Compared to Silicon Valley giants and other hyperscalers, academic institutions struggle to compete and drive science forward simply because they have less financial backing. The disparity is “scary and disturbing” and needs to be addressed to stop gatekeeping.
“Campus computing will still be important, but no single campus can deliver the AI resources at the scale that we really need to continue to drive science forward,” added Marinshaw. So, what can be done to help?
Marinshaw cites programs, such as the National AI Research Resource (NAIRR), that provide partnerships between government agencies and private companies to encourage smaller developers and researchers to have a hand in the field. She also highlighted the importance of keeping an eye on what is needed, which has allowed Stanford faculty to establish programs like NAIRR. These programs and the people behind them are critical to ensuring that everyone—whether they are corporate-affiliated or university-affiliated—has access to the resources needed for their research and technological advancements.
FAIR is “No Small Task”
Though the goals of FAIR aim to optimize the reuse of data and to create an efficient, accessible system, it is a colossal challenge.
“I don’t want to say that the vision of FAIR is a fairytale,” said Marinshaw. “But I think it’s not as easy as it sounds.” She compared FAIR to the early days of cloud, where several people had the misconception that they could move their compute to the cloud, “think magical thoughts,” and have the cloud easily solve their problems.
Marinshaw warned that FAIR is not going to be easy to accomplish.
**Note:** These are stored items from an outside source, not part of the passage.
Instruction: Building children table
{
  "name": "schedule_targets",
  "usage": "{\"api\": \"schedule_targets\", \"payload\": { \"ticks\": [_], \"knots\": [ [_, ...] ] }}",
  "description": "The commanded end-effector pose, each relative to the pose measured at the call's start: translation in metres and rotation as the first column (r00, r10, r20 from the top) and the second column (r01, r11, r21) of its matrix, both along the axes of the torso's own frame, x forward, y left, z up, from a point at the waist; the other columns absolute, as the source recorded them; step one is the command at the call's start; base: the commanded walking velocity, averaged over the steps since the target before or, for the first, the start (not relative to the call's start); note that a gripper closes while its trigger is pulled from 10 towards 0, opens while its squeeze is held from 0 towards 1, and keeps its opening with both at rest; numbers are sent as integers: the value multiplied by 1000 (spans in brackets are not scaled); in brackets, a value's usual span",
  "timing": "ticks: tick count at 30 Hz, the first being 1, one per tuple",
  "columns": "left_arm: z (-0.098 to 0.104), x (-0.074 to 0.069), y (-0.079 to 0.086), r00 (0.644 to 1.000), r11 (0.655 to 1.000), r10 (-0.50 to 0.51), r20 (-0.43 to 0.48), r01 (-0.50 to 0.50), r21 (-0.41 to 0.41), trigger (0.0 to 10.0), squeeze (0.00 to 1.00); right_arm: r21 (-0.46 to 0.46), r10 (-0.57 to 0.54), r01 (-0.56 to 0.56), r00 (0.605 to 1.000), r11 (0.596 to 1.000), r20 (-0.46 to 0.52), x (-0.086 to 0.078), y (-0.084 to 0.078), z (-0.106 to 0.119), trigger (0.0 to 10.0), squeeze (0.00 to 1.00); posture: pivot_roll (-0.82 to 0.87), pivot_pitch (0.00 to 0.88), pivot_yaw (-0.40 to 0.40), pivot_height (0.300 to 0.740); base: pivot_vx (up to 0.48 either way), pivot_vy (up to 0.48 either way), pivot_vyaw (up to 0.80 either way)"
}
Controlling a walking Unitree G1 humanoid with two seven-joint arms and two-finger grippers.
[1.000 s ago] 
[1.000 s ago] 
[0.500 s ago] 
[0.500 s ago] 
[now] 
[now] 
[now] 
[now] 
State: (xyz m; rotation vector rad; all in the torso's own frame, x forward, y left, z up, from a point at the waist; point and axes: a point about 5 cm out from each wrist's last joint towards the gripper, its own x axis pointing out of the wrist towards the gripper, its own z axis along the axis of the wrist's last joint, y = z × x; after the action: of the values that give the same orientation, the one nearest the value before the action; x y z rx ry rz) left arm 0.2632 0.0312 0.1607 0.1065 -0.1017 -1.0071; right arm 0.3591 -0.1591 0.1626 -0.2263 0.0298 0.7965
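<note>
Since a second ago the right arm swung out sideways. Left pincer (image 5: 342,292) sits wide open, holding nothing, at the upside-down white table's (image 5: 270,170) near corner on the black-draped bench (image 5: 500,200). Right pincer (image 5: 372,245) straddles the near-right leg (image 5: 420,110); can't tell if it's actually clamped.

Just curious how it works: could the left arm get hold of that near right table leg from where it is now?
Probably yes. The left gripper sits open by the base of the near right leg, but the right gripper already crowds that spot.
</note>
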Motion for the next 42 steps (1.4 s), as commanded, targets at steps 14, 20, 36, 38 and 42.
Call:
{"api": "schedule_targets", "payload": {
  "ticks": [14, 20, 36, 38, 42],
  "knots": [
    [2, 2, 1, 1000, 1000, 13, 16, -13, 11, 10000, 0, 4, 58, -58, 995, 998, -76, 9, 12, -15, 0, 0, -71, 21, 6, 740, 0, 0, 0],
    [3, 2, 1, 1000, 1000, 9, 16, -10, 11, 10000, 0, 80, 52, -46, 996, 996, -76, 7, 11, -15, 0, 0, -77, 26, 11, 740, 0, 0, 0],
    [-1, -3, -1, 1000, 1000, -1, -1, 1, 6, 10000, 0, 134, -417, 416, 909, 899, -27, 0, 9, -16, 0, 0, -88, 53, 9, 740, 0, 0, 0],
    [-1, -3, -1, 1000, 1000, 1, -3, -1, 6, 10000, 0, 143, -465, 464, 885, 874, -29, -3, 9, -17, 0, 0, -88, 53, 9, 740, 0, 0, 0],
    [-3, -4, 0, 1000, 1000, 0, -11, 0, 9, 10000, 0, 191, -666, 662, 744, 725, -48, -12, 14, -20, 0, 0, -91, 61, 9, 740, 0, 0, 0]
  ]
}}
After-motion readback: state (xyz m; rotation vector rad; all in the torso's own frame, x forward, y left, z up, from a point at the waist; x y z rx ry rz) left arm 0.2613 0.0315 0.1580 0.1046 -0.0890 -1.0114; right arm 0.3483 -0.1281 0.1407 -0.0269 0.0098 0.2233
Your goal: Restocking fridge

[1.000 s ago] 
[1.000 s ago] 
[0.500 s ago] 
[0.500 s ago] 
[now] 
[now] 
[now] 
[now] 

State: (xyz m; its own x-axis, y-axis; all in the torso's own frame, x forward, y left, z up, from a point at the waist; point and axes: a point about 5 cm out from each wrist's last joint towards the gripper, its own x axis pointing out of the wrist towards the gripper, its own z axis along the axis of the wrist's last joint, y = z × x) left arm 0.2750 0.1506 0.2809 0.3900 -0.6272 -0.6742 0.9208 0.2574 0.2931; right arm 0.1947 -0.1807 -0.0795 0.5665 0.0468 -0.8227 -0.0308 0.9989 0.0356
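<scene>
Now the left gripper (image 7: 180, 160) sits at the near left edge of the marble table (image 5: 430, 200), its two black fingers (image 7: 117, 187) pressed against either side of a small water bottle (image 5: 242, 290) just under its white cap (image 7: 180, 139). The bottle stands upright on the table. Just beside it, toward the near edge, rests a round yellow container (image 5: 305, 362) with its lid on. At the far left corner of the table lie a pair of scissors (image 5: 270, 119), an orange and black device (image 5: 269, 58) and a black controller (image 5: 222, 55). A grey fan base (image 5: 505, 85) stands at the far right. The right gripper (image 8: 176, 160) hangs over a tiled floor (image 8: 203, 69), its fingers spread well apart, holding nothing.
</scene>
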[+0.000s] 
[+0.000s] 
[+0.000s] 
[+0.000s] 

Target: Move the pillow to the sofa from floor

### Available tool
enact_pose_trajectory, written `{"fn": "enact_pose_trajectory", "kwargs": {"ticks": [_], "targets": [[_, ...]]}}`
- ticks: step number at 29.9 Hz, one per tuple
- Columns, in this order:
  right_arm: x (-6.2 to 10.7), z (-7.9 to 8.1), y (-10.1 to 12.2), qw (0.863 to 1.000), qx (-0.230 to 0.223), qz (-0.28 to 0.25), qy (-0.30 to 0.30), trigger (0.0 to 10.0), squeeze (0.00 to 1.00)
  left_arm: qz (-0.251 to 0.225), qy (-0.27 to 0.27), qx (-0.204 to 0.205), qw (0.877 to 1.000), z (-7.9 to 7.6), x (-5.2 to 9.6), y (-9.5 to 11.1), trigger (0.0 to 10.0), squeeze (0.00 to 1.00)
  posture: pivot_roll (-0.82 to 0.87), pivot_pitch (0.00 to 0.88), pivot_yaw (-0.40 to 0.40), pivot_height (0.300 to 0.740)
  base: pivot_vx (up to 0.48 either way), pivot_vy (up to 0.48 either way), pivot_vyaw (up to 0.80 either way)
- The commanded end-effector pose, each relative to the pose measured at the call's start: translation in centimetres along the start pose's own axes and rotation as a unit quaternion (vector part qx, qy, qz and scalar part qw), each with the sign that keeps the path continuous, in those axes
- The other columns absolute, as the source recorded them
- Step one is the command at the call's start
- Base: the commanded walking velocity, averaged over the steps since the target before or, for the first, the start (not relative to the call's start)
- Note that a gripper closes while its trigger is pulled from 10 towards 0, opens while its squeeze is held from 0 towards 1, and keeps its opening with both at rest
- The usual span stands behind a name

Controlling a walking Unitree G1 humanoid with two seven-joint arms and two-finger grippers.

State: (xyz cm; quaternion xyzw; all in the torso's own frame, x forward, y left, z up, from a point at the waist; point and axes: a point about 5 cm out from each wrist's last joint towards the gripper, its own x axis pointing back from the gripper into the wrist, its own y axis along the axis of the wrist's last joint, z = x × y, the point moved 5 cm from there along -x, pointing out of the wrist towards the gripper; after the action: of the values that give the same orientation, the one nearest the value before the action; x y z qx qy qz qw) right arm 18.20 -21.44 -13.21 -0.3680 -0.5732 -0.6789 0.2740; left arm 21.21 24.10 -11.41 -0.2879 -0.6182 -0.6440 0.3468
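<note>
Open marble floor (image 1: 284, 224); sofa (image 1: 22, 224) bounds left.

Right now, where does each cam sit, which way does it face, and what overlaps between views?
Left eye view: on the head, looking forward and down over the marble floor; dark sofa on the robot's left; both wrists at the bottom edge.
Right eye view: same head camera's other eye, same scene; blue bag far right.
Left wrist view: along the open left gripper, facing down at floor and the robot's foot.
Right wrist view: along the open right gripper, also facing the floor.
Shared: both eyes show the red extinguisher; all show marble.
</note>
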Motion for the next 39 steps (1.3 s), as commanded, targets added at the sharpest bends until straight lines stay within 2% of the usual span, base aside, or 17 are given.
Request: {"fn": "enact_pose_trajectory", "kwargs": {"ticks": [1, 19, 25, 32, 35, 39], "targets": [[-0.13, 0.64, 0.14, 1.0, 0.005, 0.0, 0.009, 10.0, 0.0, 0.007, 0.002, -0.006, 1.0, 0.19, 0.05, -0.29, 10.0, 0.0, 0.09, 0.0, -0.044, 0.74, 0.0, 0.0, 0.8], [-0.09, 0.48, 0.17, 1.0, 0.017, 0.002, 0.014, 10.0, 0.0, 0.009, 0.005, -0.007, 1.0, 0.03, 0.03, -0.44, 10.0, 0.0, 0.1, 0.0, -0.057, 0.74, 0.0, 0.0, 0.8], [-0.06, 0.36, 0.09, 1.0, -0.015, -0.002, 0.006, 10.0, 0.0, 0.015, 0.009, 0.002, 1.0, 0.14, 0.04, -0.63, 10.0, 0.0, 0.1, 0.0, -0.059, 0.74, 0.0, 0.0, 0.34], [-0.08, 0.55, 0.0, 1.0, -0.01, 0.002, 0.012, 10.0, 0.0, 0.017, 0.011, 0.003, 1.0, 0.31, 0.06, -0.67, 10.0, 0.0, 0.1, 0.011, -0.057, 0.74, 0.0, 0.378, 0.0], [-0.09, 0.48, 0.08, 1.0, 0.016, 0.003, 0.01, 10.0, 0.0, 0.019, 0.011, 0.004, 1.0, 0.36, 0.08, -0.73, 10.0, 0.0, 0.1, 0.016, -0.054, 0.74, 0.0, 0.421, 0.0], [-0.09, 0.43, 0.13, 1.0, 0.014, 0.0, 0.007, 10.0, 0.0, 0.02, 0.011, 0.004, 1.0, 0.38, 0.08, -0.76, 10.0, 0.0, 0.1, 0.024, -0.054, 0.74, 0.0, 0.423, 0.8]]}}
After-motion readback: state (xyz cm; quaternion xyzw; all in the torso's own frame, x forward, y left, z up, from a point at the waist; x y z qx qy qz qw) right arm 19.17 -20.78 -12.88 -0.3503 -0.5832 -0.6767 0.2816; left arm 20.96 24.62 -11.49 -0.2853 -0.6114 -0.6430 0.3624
Even with a more assertive approach, she said, “We’re a long way away.”
Stanford’s Take
Ever since their compute research department was created 12 years ago, Stanford has made great strides in the data development and management fields. Their department provides centralized computing (e.g. traditional condo shared computing ownership model), system administration, consultations for students, post-docs, and faculty, storage services, onboarding services, and three data centers for research equipment. They hold talks and panels about leveraging AI technologies in medicine and healthcare, established the Human Centered AI Institute, and have AI scientists that focus on the ethical uses of AI.
“We built trust by not going out and advertising broadly until we could demonstrate success,” said Marinshaw. She also elaborated that, while success should be the aim, it is okay when things don’t work out. “You have to build slowly and demonstrate success but also understand you're not always going to be successful, and that's okay,” she added.
As data continues to develop, innovation and progress will follow. But that can only happen if the current problems and obstacles are solved first. Universities and other academic institutions provide crucial resources and teams that can bring AI and other technological advancements further. If they are not given the same support and funds as corporations, then there is a risk of gatekeeping and potentially a monopolization of research and future technology.